▸ **Work instructions**:
Everything from the line containing "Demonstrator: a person" through the line containing "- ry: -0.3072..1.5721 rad" should be repeated exactly, and nothing else from the data.

•••

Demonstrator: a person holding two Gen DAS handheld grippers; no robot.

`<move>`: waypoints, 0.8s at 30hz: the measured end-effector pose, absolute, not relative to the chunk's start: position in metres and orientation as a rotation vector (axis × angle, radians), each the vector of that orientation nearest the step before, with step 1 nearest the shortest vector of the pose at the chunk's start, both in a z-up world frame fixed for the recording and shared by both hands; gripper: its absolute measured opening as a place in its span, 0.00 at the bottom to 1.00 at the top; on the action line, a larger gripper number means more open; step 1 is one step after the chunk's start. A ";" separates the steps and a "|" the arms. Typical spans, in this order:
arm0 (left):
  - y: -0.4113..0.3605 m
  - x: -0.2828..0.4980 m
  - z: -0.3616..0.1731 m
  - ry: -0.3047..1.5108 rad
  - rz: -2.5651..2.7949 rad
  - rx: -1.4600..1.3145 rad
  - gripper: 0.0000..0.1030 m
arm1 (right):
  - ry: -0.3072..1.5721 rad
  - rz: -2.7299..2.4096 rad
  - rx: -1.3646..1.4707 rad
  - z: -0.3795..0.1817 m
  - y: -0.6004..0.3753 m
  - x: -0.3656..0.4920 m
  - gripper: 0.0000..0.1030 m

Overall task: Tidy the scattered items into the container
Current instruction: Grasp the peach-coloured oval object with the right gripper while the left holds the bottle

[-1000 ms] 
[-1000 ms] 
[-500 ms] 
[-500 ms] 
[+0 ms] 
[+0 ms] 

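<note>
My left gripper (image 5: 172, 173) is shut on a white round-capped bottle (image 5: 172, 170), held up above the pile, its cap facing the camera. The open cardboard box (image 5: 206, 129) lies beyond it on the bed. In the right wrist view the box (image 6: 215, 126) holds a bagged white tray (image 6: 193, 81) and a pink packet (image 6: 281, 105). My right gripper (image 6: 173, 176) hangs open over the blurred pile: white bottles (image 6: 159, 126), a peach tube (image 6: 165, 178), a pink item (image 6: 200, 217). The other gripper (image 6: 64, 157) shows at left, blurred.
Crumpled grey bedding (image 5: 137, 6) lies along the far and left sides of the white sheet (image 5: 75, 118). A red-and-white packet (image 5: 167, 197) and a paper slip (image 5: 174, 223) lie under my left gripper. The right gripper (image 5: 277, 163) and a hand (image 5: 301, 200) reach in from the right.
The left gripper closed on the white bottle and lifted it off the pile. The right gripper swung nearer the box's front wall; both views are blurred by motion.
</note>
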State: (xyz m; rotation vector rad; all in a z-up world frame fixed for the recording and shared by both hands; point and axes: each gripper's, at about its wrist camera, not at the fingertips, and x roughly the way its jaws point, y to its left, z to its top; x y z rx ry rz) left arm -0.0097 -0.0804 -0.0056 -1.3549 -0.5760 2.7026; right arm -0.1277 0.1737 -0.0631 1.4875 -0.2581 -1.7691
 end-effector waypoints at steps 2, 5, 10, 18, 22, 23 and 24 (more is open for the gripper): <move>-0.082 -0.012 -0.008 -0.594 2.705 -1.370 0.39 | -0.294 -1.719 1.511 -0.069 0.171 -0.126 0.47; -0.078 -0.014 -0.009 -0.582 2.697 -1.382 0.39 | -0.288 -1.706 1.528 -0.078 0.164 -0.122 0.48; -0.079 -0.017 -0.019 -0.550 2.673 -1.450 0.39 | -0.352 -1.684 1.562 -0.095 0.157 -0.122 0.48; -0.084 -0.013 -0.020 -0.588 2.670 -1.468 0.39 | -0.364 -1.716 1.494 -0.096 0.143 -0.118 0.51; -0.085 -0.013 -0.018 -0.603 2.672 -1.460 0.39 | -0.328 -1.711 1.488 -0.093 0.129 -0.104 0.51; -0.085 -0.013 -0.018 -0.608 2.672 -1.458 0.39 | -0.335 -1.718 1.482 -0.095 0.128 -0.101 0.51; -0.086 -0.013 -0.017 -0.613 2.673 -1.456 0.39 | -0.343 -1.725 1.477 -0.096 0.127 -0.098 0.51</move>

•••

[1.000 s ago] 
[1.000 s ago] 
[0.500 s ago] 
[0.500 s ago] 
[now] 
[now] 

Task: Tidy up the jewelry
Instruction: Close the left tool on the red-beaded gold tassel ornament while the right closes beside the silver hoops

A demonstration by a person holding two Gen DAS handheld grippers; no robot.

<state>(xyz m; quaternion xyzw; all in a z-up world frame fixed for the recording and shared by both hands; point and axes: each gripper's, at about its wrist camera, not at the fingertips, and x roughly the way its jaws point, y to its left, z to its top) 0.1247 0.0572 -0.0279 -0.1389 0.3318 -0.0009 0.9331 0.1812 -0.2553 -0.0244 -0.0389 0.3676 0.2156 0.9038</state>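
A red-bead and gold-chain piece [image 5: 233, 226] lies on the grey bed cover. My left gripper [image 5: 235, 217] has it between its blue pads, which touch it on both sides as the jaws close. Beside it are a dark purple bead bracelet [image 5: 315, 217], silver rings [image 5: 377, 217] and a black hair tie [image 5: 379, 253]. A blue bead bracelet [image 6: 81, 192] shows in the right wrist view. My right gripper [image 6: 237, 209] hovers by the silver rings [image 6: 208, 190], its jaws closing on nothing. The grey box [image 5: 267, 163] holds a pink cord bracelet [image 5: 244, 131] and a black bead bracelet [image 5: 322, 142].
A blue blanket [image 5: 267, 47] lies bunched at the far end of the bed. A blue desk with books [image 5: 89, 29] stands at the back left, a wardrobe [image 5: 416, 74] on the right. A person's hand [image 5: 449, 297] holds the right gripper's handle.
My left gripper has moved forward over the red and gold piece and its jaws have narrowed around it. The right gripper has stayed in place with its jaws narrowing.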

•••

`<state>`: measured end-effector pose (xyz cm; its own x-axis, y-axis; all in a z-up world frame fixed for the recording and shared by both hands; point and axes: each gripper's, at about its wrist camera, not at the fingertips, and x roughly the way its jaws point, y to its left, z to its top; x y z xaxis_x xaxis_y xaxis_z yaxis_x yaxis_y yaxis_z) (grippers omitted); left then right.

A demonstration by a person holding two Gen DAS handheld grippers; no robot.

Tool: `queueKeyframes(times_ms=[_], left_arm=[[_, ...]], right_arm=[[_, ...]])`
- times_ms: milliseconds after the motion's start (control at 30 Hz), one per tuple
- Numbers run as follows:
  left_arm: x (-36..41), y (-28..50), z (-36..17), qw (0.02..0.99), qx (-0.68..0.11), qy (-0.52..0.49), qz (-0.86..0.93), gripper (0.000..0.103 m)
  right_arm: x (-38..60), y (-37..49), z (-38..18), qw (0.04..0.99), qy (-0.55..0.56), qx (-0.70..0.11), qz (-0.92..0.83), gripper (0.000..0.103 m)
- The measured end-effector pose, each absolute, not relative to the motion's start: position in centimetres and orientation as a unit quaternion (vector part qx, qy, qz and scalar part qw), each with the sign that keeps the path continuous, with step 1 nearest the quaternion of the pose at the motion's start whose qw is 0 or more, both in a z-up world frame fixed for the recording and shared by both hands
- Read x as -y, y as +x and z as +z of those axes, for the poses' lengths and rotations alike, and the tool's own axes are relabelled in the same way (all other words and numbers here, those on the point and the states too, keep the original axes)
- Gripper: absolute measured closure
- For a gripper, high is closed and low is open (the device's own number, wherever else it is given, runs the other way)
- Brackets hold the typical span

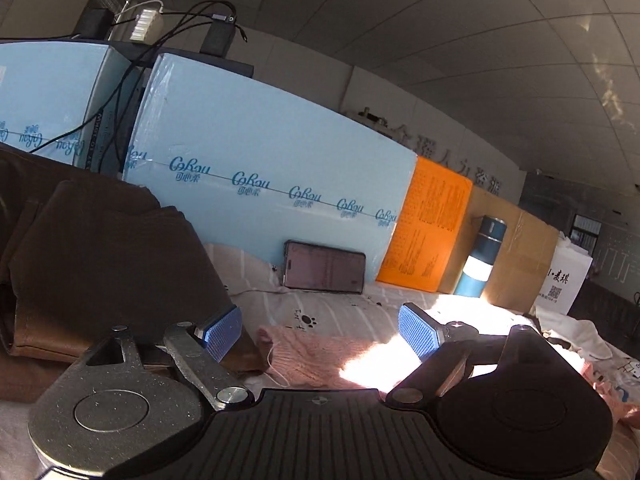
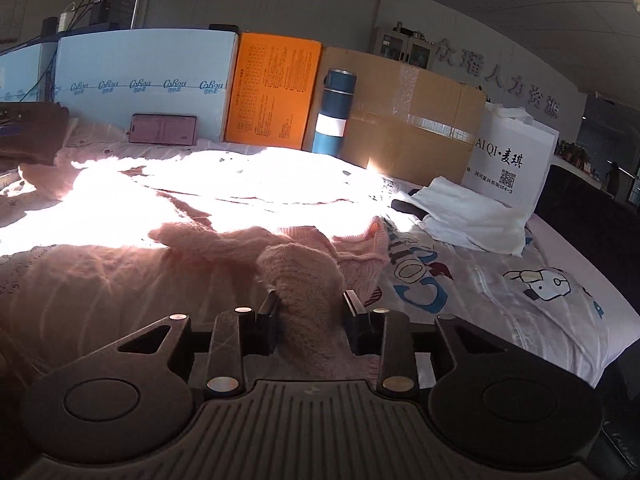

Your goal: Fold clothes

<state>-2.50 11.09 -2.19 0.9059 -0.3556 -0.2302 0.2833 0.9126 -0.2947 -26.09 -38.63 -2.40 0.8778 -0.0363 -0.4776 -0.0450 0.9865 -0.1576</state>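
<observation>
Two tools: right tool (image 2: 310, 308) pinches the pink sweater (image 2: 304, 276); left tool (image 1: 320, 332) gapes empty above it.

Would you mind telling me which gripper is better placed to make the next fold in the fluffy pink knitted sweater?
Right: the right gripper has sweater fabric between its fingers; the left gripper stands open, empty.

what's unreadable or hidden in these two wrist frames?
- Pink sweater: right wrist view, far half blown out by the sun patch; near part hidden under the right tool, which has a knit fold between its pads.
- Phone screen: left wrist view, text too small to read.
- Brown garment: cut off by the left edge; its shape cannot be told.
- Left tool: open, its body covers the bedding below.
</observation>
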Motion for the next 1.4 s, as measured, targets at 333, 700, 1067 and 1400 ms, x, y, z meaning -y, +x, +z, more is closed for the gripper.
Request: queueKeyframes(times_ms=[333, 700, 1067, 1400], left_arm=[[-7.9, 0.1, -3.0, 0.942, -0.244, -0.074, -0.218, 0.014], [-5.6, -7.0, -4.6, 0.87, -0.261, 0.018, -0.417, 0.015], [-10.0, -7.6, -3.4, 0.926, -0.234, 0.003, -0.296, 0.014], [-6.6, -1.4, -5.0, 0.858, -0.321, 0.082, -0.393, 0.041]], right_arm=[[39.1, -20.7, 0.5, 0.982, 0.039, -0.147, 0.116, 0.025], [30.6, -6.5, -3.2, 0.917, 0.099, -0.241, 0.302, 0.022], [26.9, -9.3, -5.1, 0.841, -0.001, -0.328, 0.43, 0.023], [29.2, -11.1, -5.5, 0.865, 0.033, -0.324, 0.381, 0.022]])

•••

▸ **Result below**:
Demonstrator: a person holding two Gen DAS handheld grippers; no robot.

`<move>`: waypoints, 0.8s at 30hz: the measured end-effector pose, absolute, not relative to the chunk's start: position in metres and orientation as a rotation vector (axis × angle, radians), each the vector of that orientation nearest the step before, with step 1 nearest the shortest vector of the pose at the chunk's start, both in a z-up world frame fixed for the recording and shared by both hands; gripper: its absolute measured opening as a place in its span, 0.00 at the bottom to 1.00 at the top; on the action line, a larger gripper number means more open; step 1 is one step after the chunk's start. A ";" separates the steps and a "|" the arms. Typical spans, in this order:
arm0 (left):
  - y: -0.4113..0.3605 m
  - x: -0.2828..0.4980 m
  - z: -0.3616..0.1731 m
  - ry: -0.3047..1.5108 rad
  - rz: -2.5651..2.7949 rad
  - rx: -1.4600..1.3145 rad
  - gripper: 0.0000..0.1030 m
arm1 (right):
  - ry: -0.3072..1.5721 rad

That wraps up the exercise.